The benchmark Hang Seng Index surged as much as 2.2% to hit 18,604 at one point, marking a new high since September 2023, before closing 1.48% up at 18,475, rallying for the ninth consecutive trading day, marking the longest wining-streak since 2018.

The Hang Seng China Enterprises Index gained 1.7% to close at 6,547 and the Hang Seng Tech Index jumped 2.7% to close at 3,971.

Technology heavyweights were mostly higher on Friday, with Bilibili surging nearly 7%, Weibo, JD.com and Kuaishou up more than 5%, Xpeng Motors, NetEase, Baidu and Alibaba up more than 4%, Sunny Optical, Trip.com, Li Auto and Xiaomi gaining more than 3%, Tencent up more than 1%.

Automakers, insurance companies, education companies, Apple suppliers, mainland property developers, Macau casino operators also outperformed.

The rally came after the Nasdaq Golden Dragon Index surged more than 6% overnight on Thursday in the US, the offshore yuan strengthened significantly to break through 7.19 per dollar mark, and Hong Kong’s first-quarter GDP expanded 2.7% from a year earlier, beating market expectations, prompting several banks to raise forecast of Hong Kong’s full-year growth.

Biotech companies led the losses, with Wuxi XDC sliding 10.4%, Wuxi Apptec down 5.3% and Wuxi Biologics down 4.1%. Precious metal companies, steelmakers and securities brokerage companies were also lower.

The trend of the Hong Kong stock market changed in the final trading days of April, UBS said in a report tracking hedge fund flows.

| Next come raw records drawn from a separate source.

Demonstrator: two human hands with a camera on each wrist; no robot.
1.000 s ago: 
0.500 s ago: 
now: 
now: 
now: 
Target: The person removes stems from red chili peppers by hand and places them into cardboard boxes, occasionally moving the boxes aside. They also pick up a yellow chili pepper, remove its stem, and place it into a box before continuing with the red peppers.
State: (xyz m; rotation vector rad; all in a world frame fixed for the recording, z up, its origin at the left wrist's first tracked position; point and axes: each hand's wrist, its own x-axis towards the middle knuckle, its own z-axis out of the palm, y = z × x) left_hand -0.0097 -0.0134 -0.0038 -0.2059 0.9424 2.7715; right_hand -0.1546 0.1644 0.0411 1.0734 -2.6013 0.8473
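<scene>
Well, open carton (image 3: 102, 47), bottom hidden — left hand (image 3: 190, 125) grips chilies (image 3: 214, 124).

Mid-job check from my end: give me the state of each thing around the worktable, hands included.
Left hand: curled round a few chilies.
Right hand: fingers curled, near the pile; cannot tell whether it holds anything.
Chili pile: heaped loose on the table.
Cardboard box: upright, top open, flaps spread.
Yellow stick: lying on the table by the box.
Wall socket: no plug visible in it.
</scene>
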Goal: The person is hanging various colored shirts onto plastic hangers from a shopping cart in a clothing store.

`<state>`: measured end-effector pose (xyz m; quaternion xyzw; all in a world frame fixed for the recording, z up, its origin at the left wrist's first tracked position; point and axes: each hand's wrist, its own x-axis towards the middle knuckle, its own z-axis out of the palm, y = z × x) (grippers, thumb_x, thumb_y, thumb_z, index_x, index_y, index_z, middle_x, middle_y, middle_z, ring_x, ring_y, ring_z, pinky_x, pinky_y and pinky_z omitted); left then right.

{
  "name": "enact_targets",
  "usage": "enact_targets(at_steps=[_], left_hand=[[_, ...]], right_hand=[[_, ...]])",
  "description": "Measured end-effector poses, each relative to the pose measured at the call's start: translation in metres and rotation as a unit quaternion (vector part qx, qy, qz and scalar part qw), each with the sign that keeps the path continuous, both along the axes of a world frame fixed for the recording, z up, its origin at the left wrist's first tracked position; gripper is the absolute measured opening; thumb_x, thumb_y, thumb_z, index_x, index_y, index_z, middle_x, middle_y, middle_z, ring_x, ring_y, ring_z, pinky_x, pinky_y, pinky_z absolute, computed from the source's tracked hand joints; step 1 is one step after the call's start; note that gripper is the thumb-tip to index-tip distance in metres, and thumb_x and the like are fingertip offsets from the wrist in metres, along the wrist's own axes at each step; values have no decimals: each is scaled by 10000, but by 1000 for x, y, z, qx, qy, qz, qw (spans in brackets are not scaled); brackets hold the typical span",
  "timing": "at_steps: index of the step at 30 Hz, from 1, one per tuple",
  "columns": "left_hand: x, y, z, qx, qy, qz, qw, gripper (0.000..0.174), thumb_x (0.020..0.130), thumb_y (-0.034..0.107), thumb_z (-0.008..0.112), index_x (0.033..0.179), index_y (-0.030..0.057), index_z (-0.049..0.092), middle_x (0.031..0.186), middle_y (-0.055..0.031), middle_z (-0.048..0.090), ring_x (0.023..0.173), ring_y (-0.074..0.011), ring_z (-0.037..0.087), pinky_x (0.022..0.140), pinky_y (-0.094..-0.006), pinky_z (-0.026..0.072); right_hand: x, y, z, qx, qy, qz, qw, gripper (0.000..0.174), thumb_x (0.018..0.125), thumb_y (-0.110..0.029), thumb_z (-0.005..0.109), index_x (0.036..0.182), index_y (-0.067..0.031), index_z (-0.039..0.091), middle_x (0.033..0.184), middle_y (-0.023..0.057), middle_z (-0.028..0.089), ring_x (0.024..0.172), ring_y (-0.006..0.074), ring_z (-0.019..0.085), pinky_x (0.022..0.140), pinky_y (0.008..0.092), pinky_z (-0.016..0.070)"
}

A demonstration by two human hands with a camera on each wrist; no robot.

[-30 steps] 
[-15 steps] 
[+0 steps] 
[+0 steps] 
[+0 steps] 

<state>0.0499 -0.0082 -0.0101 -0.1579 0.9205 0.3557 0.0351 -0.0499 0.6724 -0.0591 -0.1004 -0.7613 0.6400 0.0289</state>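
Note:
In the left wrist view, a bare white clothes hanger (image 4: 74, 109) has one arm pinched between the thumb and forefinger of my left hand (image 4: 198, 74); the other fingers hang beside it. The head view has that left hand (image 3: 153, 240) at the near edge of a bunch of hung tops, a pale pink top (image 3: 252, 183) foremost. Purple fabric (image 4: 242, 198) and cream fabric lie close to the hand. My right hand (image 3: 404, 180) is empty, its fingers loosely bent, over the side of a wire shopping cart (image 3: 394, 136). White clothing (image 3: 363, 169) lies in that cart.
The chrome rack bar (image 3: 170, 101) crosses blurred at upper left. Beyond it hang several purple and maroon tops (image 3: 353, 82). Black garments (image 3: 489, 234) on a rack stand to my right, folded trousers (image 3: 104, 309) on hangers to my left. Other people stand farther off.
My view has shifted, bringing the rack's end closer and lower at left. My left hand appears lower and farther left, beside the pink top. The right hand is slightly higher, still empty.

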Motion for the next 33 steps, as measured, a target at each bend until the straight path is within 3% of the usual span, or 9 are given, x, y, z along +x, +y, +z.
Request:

Unlike the existing pattern since February when inflows came mainly from covering short positions, long-short hedge funds have continued to collect Hong Kong-listed Chinese stocks, with most of the purchases focusing on technology and consumer discretionary stocks, the bank said.

BofA Securities said in a report that some large global long-only funds appear to be increasing their positions in Chinese stocks by buying Hong Kong stocks, suggesting that investors may be looking to diversify their Chinese portfolios unobtrusively by buying both Hong Kong and Mainland-listed stocks in light of the recent volatility in US and Japanese equities.